未破裂脳動脈瘤の治療には「血管内治療(コイル塞栓術)」と「開頭手術(クリッピング術)」の二つの方法があります

  • 対象となる動脈瘤の形・大きさに制限がある、再発の可能性がある
  • 身体の負担が小さい

開頭手術(クリッピング術)

頭蓋骨の一部を開けて脳動脈瘤の根本を、チタン製などの金属クリップで挟み破裂や出血を防ぎます。

  • 形の制限なく治療ができる、再発は極めて少ない
  • 身体の負担が大きい
治療方法については患者さんの年齢や健康状態と動脈瘤の特徴から、破裂リスクと合併症などの手術リスクを検討し慎重に判断されます。(破裂リスクは動脈瘤の大きさに比例します)

血管内治療:コイル塞栓術

手首や脚の付け根の動脈からカテーテルを挿入し、これをガイドとして使用し、より細いマイクロカテーテルを動脈瘤に到達させます。
次にマイクロカテーテル通してコイルを運び、動脈瘤内に金属製のコイルを挿入します。動脈瘤の中にコイルが満たされ詰まることで、血液の流れるすき間がなくなり、破裂リスクを低減します。

瘤の根っこ部分が広いとコイルが安定しないため、ステントを併用してコイルが動脈瘤からでてくるのを防ぐ場合もあります。

新たな血管内治療  「フローダイバーターステント術」

「フローダイバーター」とは通常のステントよりも網目が細かいメッシュ状のステントです。このフローダイバーターを動脈瘤の根元部分に留置すると、動脈瘤に血液が流れにくくなります。動脈瘤はゆっくりと瘤内に溜まった血液で血栓化し、やがて小さくなるか消滅します。この治療法は瘤内にコイルをいれる必要がないため、手術中の破裂リスクは低くなります。
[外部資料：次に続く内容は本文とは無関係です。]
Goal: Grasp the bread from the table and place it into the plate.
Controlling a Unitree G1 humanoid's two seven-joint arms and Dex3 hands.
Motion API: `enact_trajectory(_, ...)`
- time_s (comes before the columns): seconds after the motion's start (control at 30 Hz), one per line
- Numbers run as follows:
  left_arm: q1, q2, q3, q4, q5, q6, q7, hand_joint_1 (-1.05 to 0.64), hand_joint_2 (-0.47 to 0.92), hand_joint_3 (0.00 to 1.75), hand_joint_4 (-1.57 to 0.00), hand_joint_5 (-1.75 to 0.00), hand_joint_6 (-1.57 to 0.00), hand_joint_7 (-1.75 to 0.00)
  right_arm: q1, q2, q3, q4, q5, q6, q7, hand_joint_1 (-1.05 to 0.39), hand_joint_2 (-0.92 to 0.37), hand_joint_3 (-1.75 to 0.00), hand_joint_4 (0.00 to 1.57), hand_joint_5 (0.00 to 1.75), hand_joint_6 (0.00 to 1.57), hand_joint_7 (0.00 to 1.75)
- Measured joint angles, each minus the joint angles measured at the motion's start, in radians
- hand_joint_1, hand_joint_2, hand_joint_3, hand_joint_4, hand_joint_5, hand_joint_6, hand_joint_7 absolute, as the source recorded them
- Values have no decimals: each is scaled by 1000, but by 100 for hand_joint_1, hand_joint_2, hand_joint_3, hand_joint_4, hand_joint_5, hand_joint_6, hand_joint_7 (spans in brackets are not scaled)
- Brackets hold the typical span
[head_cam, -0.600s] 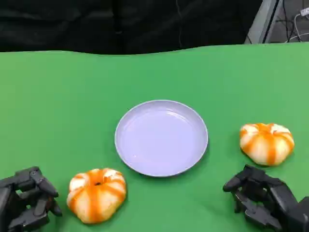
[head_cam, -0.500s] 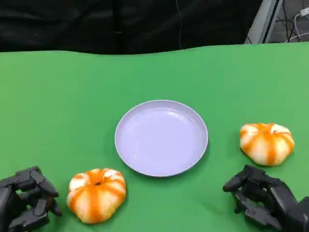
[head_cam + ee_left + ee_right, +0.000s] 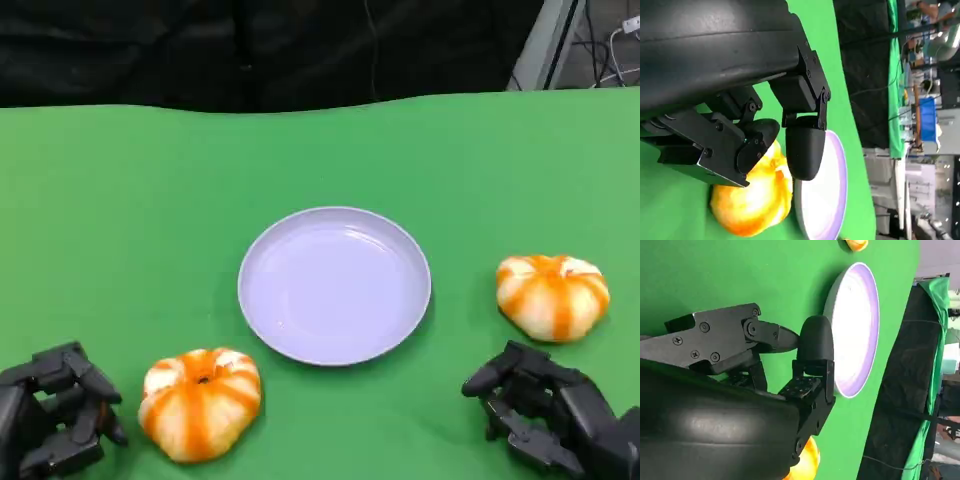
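The left hand [image 3: 55, 410] rests on the green table [image 3: 150, 200], its fingers apart and holding nothing, just beside a round bread [image 3: 200, 402] with orange and white stripes. The right hand [image 3: 545, 415] is also empty, near a second striped bread [image 3: 552, 295]. Between them lies the pale plate [image 3: 334, 285].

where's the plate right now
In the head view the plate sits mid-table on the green cloth, between two bread rolls: one at its lower left, one to its right.
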Motion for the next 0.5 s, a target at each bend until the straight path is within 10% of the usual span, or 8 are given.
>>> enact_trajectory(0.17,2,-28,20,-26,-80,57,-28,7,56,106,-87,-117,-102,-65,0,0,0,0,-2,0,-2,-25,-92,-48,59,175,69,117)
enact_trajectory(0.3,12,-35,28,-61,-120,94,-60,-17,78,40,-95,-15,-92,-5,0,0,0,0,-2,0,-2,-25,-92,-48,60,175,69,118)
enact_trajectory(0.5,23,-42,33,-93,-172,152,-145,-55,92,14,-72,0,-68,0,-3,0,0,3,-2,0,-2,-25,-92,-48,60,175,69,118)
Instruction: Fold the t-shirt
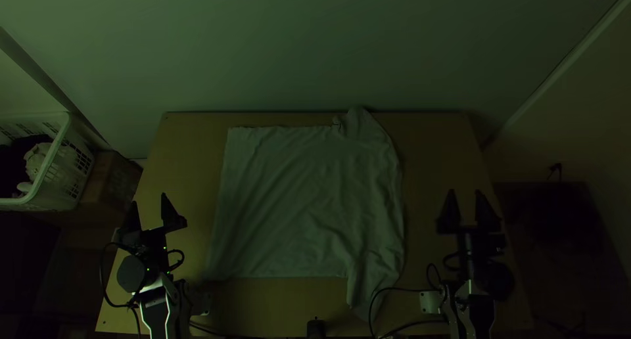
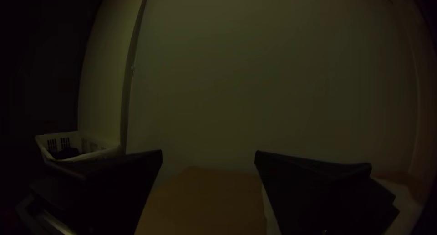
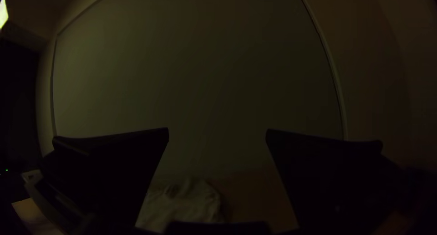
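Note:
A pale t-shirt (image 1: 296, 201) lies spread over the middle of the table, lightly wrinkled, its hem side towards the left and its sleeves pointing up and down the picture at the right. Left of the cloth, my left gripper (image 1: 150, 211) stands open, apart from it; the left wrist view shows the same gripper (image 2: 208, 155) with a wide gap between its fingers. My right gripper (image 1: 467, 204) is open to the right of the shirt, not touching it. In the right wrist view, part of the shirt (image 3: 186, 205) lies beyond the open right gripper (image 3: 217, 132).
A white basket (image 1: 49, 175) holding dark and light cloth stands off the table's left side, beside a brown box (image 1: 112, 178). Bare wood of the table (image 1: 434, 148) borders the shirt. Black cables (image 1: 401, 290) hang by the right arm, near the lower sleeve.

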Motion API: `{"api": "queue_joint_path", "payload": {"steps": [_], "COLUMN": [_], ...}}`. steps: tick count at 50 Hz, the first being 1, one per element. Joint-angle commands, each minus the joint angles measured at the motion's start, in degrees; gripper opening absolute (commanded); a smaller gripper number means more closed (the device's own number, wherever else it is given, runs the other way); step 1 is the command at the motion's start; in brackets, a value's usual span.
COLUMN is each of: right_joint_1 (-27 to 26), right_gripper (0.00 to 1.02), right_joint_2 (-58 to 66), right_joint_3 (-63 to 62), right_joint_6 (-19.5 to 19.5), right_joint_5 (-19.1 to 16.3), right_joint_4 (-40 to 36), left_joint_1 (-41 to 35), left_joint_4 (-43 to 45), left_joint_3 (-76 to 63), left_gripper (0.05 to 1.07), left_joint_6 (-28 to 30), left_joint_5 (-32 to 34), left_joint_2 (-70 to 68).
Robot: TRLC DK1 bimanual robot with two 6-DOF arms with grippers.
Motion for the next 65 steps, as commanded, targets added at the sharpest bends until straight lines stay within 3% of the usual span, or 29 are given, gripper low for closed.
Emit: {"api": "queue_joint_path", "payload": {"steps": [1,19,44,65], "right_joint_1": [0.31,0.48,0.57,2.68], "right_gripper": [0.98,0.98,0.98,0.98], "right_joint_2": [0.19,11.79,36.66,55.03], "right_joint_3": [3.93,17.46,39.87,58.16], "right_joint_6": [-1.29,-4.28,-6.74,-7.44], "right_joint_5": [0.49,0.49,0.49,0.49], "right_joint_4": [2.38,6.78,9.59,8.89], "left_joint_1": [0.14,-1.62,-2.67,-8.65], "left_joint_4": [3.56,7.87,9.98,9.10], "left_joint_3": [4.34,17.70,41.34,58.66], "left_gripper": [1.03,1.03,1.03,1.03], "left_joint_6": [-0.28,0.16,-0.19,1.31], "left_joint_5": [0.74,2.06,2.06,1.97], "left_joint_2": [-0.03,5.06,29.67,48.13]}}
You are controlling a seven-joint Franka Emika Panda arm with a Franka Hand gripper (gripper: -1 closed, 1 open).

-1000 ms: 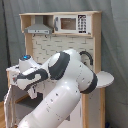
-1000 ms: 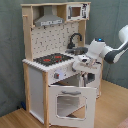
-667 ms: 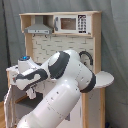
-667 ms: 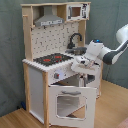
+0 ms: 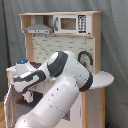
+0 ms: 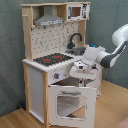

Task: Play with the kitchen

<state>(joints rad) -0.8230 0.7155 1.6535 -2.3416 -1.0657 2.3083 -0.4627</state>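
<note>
We see the kitchen standing on a wooden floor before a grey curtain, and it fills most of both exterior views. Its oven door hangs open toward the camera in the second exterior view.

The arm reaches in at counter height. In the second exterior view the gripper sits just beside the counter's front edge, above the open door, near the knob panel. We cannot tell whether its fingers are apart or together.

Risk, in our judgement: a downward or inward move could drive the gripper into the counter edge or press on the open door and strain its hinge, because clearance there looks small.

The second exterior view shows the hob, faucet and oven door. In the first exterior view the arm hides the hob and door, but the microwave and hood face us squarely.
</note>
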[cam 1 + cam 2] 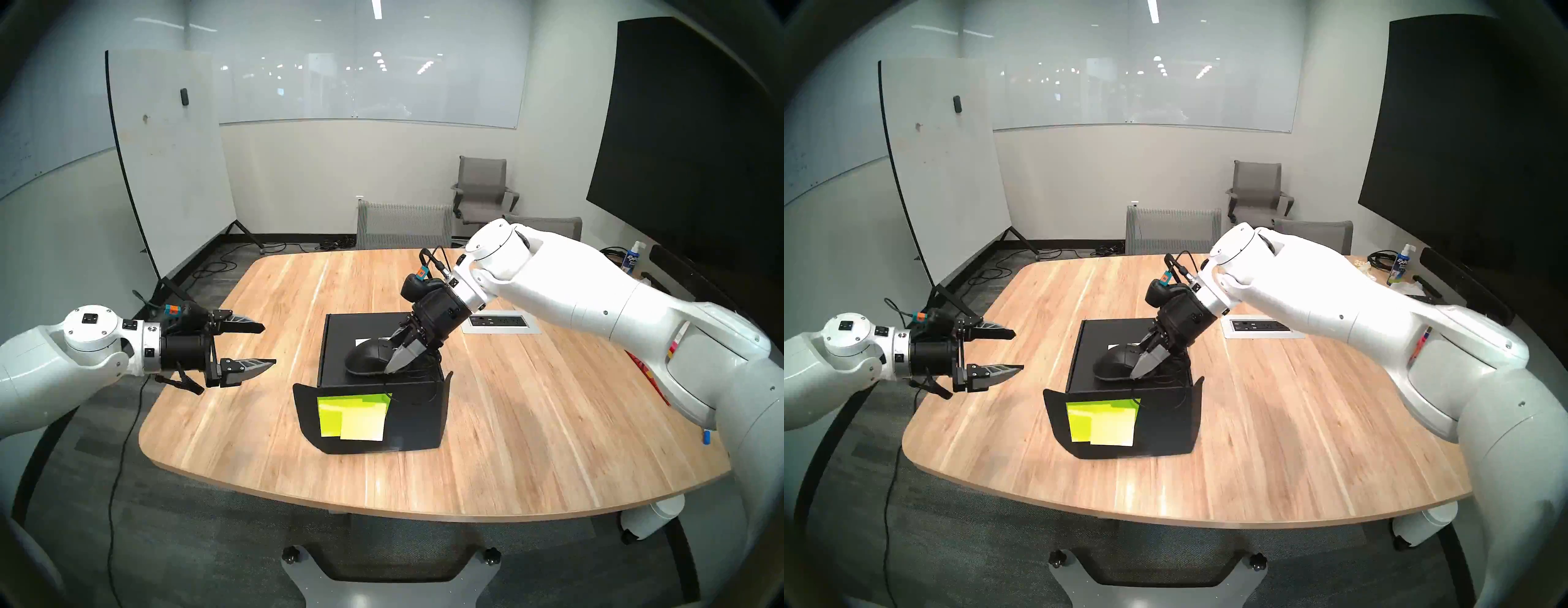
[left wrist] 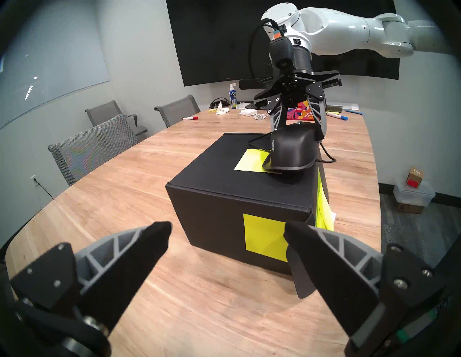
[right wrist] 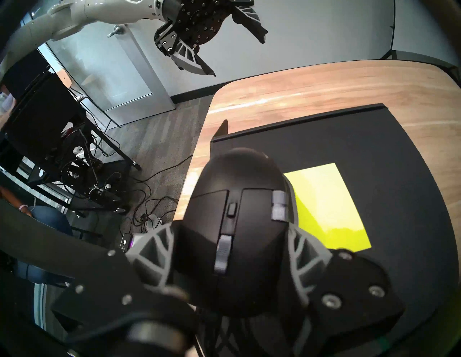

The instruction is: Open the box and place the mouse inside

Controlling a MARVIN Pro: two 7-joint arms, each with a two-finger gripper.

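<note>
From the head camera, a matte black box (image 1: 339,352) sits mid-table (image 1: 509,424), its front flap (image 1: 407,424) hanging toward the robot with overlapping yellow-green sticky notes (image 1: 354,416) stuck on it. The right gripper (image 1: 401,354) angles down over the box, its jaws closed around a black mouse (image 1: 367,356) whose rounded rear pokes out left of the fingertips. A thin black cable (image 1: 428,384) trails below the jaws.

The second head view shows the same; the left gripper (image 1: 1015,351) hangs left of the box, jaws spread wide and empty.

From the left wrist, the box (image 2: 239,199) lies just past the open fingertips, a yellow-green note on its near side. Above it the mouse (image 2: 290,152) is pinched at its sides, tilted, slightly above the box top.

From the right wrist, the mouse (image 3: 239,207) fills the space between the two fingers: smooth black shell, grey scroll wheel, small side buttons. Beneath it is the box's black top.
</note>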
実施できる施設はまだ限られていますが、今後拡大していくとみられています。

開頭手術:クリッピング術

ドリルを使用して、こめかみ付近の頭蓋骨を取り外します。
脳動脈瘤は深いところにできることが多く、手術用の顕微鏡で慎重に脳の溝やしわを開いて動脈瘤を探します。動脈瘤を確認したら、その根元を金属クリップで挟み破裂や出血を防ぎます。
その後頭蓋骨を戻して、筋肉、皮膚を縫い合わせます。
クリッピング術は全身麻酔で行われます。